Your answer must be an exact copy of the listing, with the images left out.

+ + + + +

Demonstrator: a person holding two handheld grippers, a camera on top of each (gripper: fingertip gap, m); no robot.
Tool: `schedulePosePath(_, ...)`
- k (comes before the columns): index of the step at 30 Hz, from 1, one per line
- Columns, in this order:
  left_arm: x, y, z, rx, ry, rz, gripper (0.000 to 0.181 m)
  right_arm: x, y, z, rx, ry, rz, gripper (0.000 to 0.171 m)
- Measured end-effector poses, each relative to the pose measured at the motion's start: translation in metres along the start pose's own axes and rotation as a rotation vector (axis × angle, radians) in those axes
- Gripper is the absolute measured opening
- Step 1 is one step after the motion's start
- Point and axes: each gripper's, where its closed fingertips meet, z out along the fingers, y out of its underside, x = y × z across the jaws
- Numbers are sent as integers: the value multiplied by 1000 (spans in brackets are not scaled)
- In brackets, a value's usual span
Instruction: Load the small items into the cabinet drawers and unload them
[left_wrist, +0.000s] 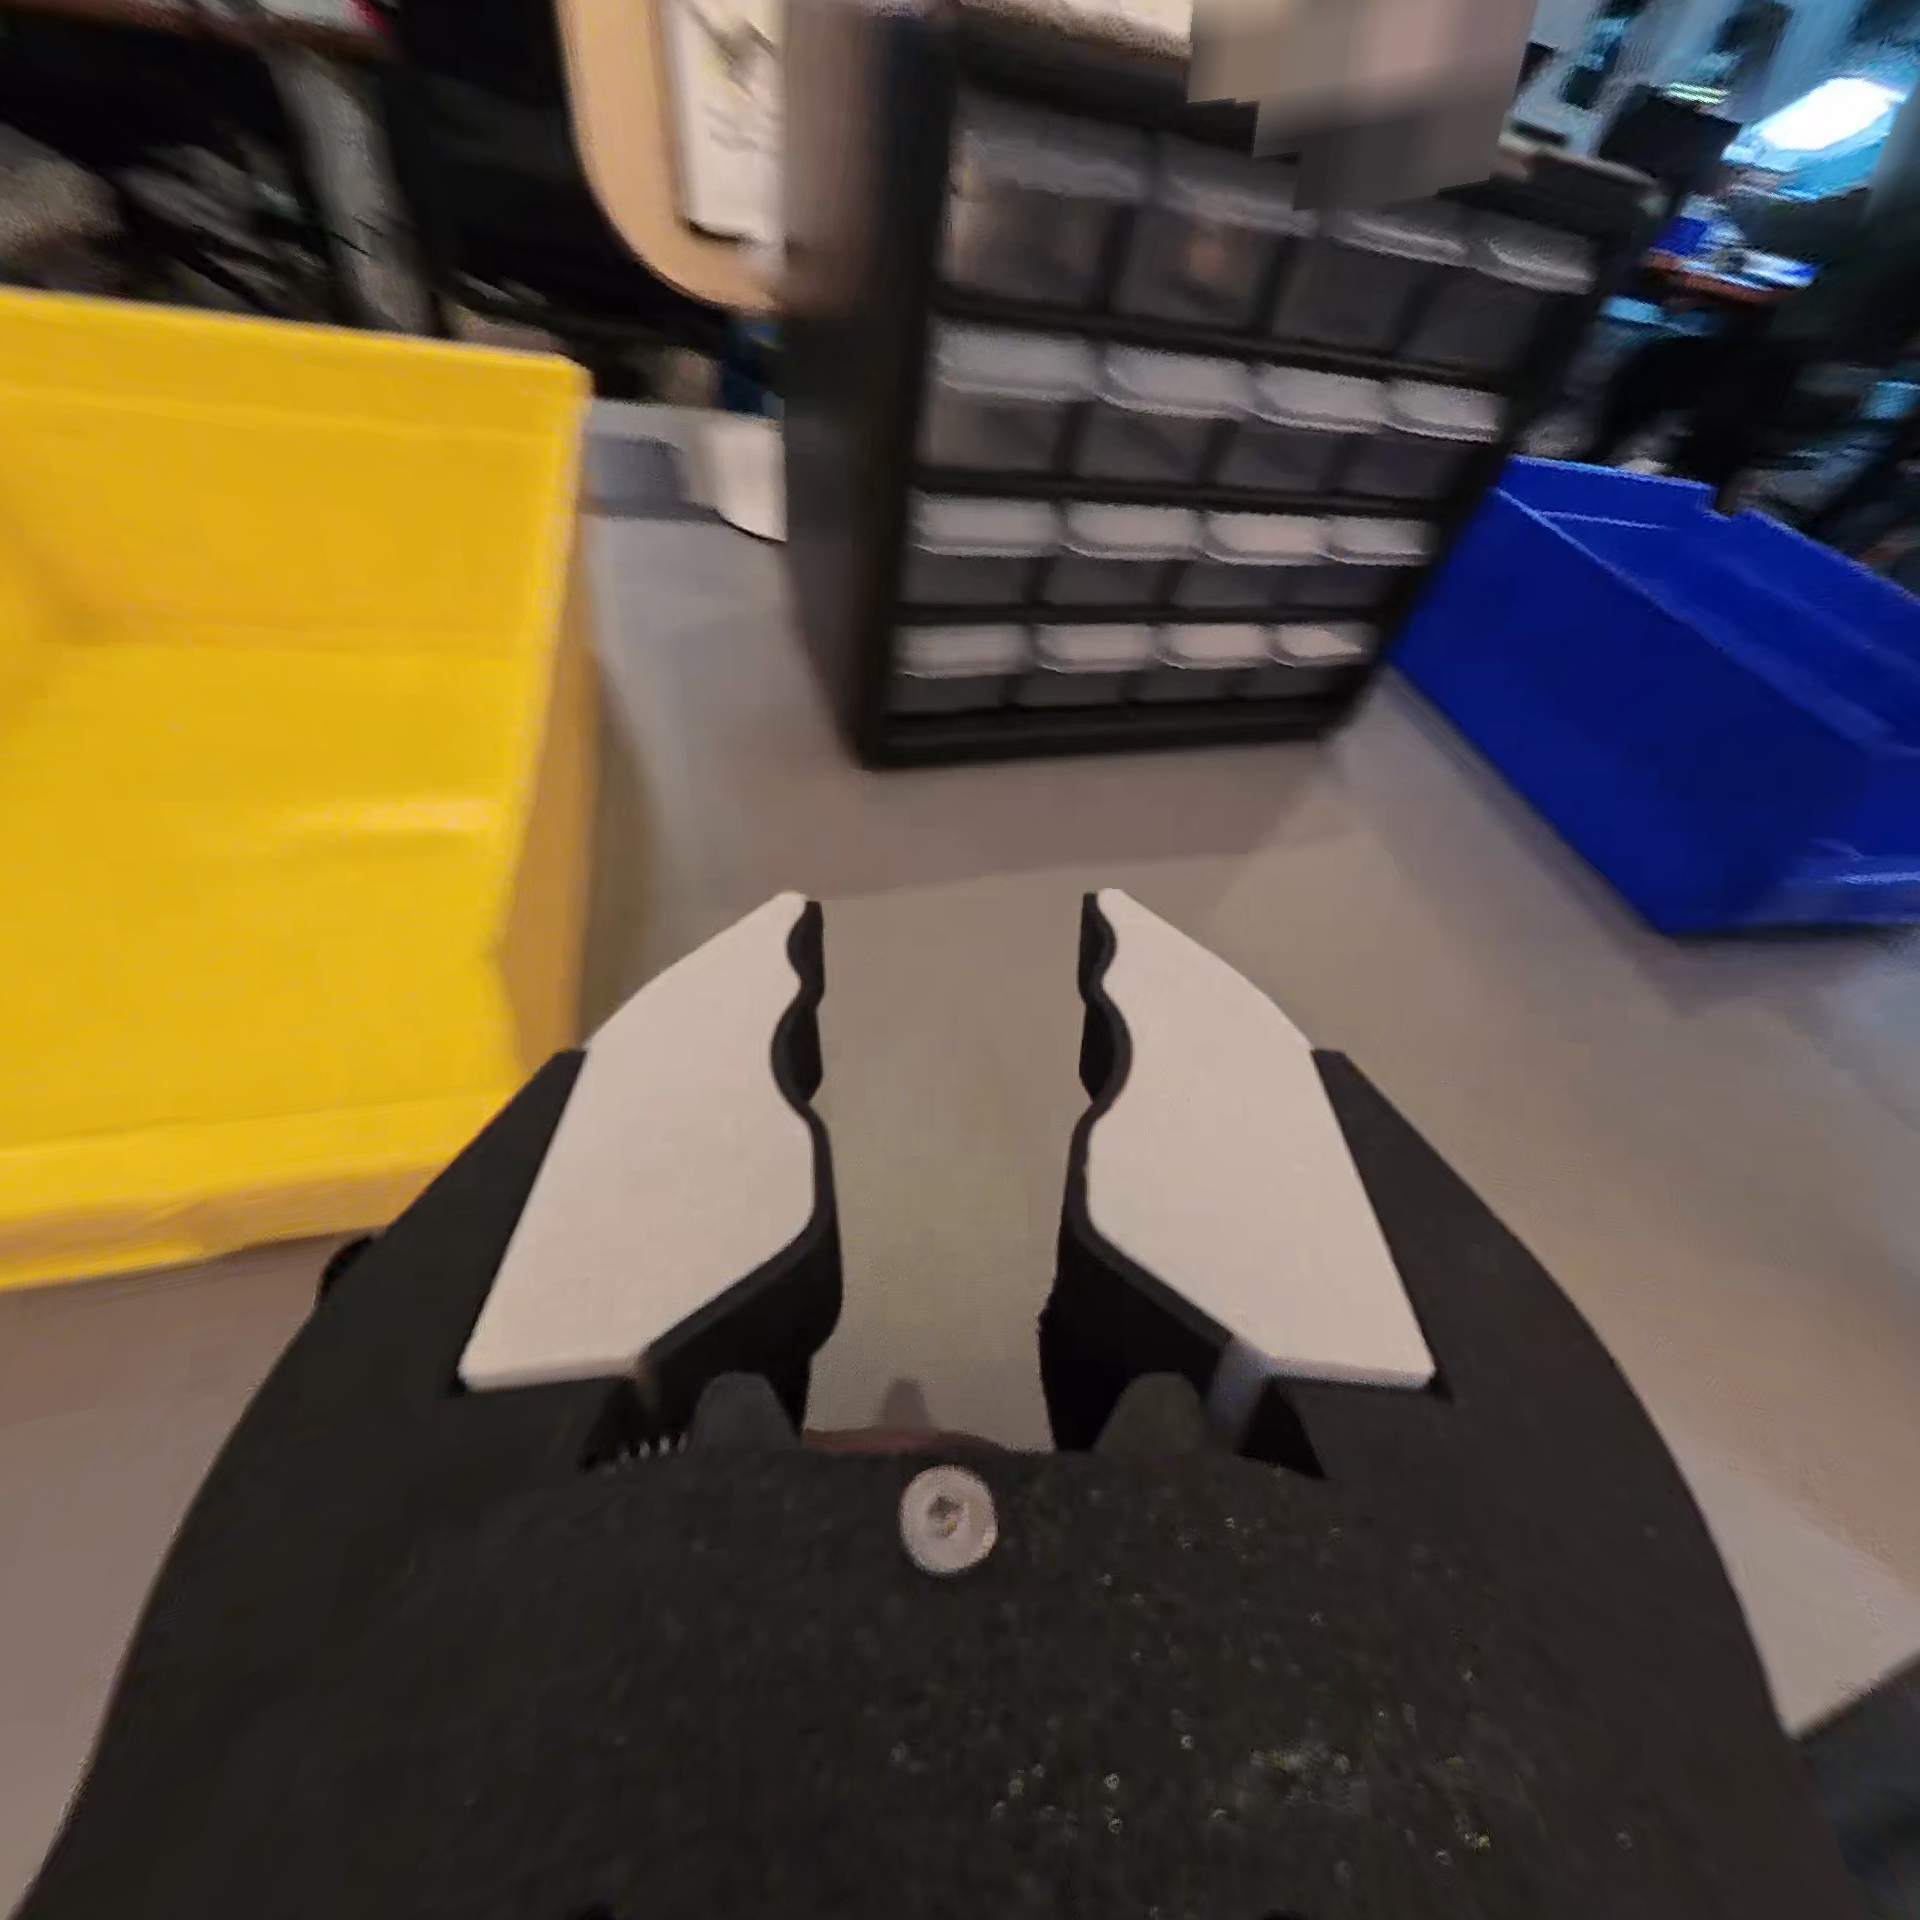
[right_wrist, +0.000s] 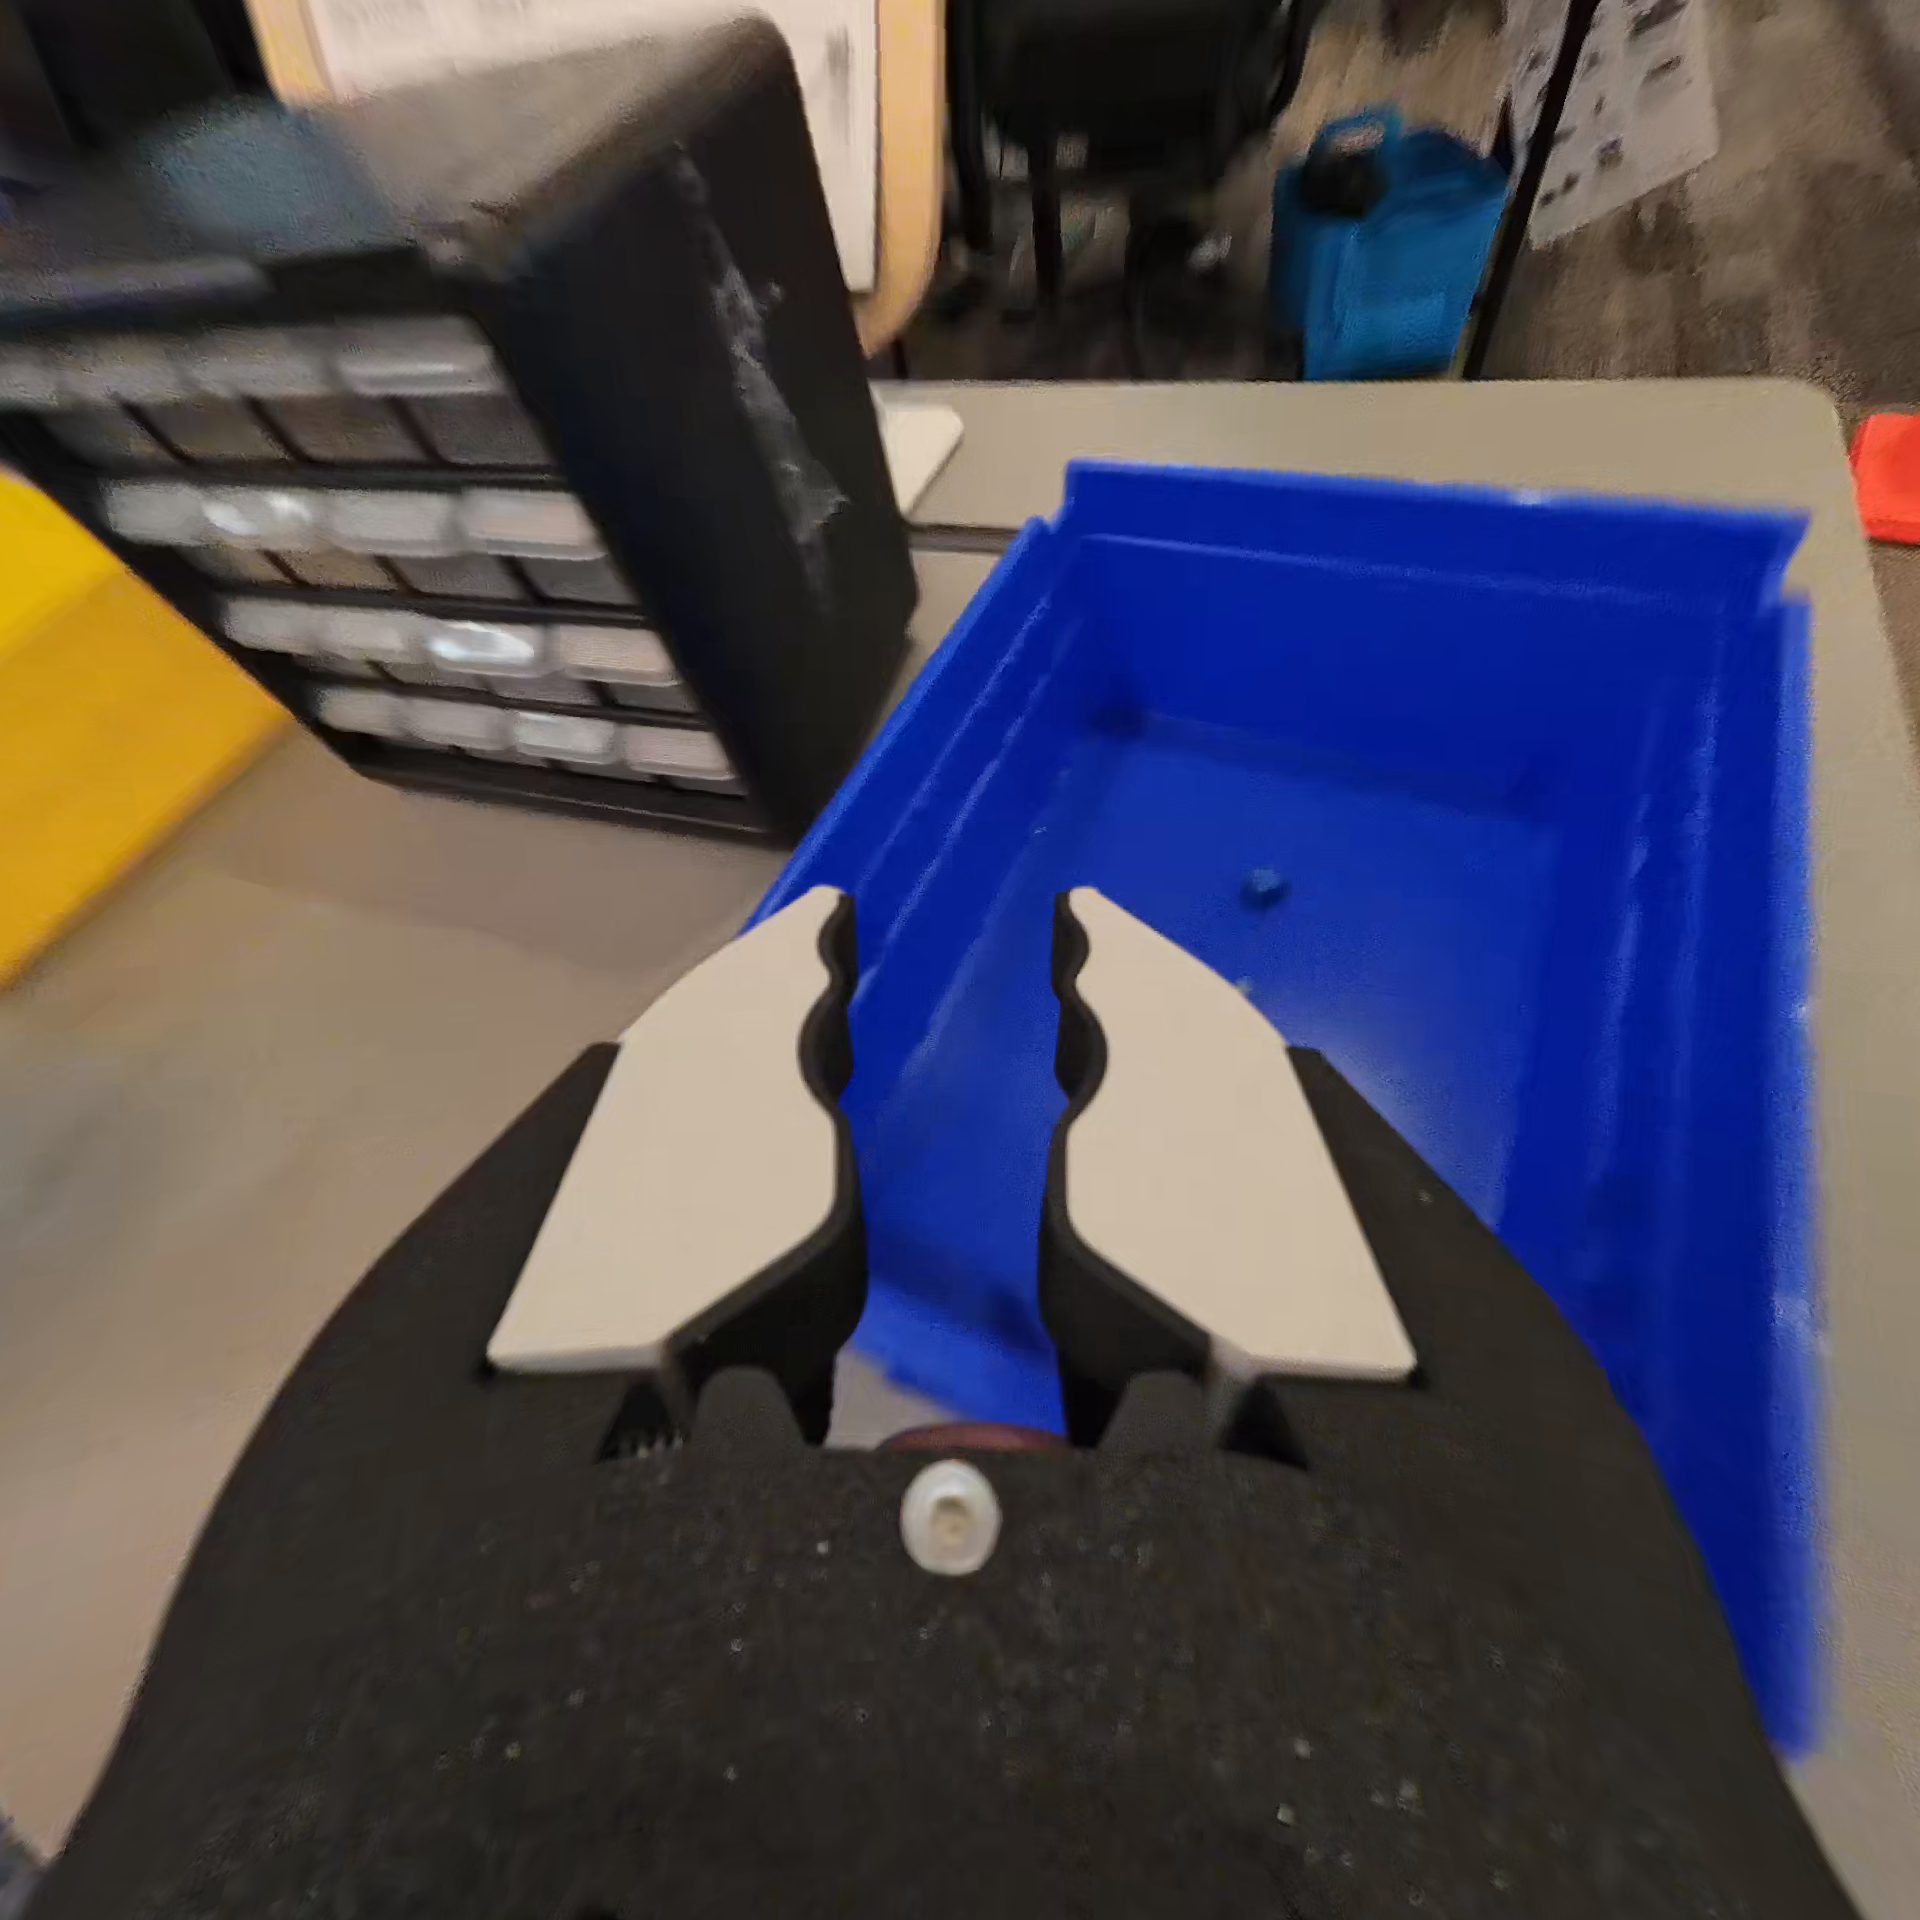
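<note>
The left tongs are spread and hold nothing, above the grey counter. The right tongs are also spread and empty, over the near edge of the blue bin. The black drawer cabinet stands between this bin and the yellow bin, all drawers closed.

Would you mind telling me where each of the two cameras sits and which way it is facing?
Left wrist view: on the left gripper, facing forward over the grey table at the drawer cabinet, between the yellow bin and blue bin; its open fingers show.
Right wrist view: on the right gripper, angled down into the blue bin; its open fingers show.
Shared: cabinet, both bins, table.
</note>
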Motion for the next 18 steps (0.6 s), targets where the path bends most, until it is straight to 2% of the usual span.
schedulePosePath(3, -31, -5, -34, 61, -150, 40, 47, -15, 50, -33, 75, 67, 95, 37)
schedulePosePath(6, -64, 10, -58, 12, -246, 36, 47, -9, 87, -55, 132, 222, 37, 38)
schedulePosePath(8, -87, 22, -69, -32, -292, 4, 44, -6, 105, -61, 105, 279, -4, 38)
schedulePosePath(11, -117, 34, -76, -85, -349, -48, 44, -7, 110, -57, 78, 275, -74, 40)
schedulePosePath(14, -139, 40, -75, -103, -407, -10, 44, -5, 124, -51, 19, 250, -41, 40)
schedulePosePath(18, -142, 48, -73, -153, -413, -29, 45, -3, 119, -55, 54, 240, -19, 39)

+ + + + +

_Answer for this exercise:_
Demonstrator: a person holding two handheld grippers, a camera on top of each (gripper: fingertip gap, m); no robot.
Tool: `schedulePosePath(_, ...)`
- k (comes before the columns): index of the step at 30 Hz, from 1, one per line
- Columns, in this order:
  left_arm: x, y, z, rx, ry, rz, gripper (0.000 to 0.181 m)
  right_arm: x, y, z, rx, ry, rz, gripper (0.000 to 0.171 m)
- Measured end-effector poses, each relative to the pose measured at the motion's start: translation in metres along the start pose's own axes and rotation as a rotation vector (axis × angle, radians) in those axes
- Gripper is the absolute measured opening
- Step 1 is one step after the motion's start
- Point and axes: each gripper's, where its closed fingertips meet, z out along the fingers, y out of its underside, x = y × z across the jaws
- Numbers are sent as integers: the value multiplied by 1000 (spans in brackets are not scaled)
- In brackets, a value's usual span
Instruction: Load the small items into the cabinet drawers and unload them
[left_wrist, +0.000s] 
[right_wrist, +0.000s] 
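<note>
The left tongs are spread and hold nothing, above the grey counter. The right tongs are also spread and empty, over the near edge of the blue bin. The black drawer cabinet stands between this bin and the yellow bin, all drawers closed.

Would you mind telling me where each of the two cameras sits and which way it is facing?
Left wrist view: on the left gripper, facing forward over the grey table at the drawer cabinet, between the yellow bin and blue bin; its open fingers show.
Right wrist view: on the right gripper, angled down into the blue bin; its open fingers show.
Shared: cabinet, both bins, table.
</note>
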Motion for the next 18 steps (0.6 s), targets where the path bends most, until it is straight to 2% of the usual span.
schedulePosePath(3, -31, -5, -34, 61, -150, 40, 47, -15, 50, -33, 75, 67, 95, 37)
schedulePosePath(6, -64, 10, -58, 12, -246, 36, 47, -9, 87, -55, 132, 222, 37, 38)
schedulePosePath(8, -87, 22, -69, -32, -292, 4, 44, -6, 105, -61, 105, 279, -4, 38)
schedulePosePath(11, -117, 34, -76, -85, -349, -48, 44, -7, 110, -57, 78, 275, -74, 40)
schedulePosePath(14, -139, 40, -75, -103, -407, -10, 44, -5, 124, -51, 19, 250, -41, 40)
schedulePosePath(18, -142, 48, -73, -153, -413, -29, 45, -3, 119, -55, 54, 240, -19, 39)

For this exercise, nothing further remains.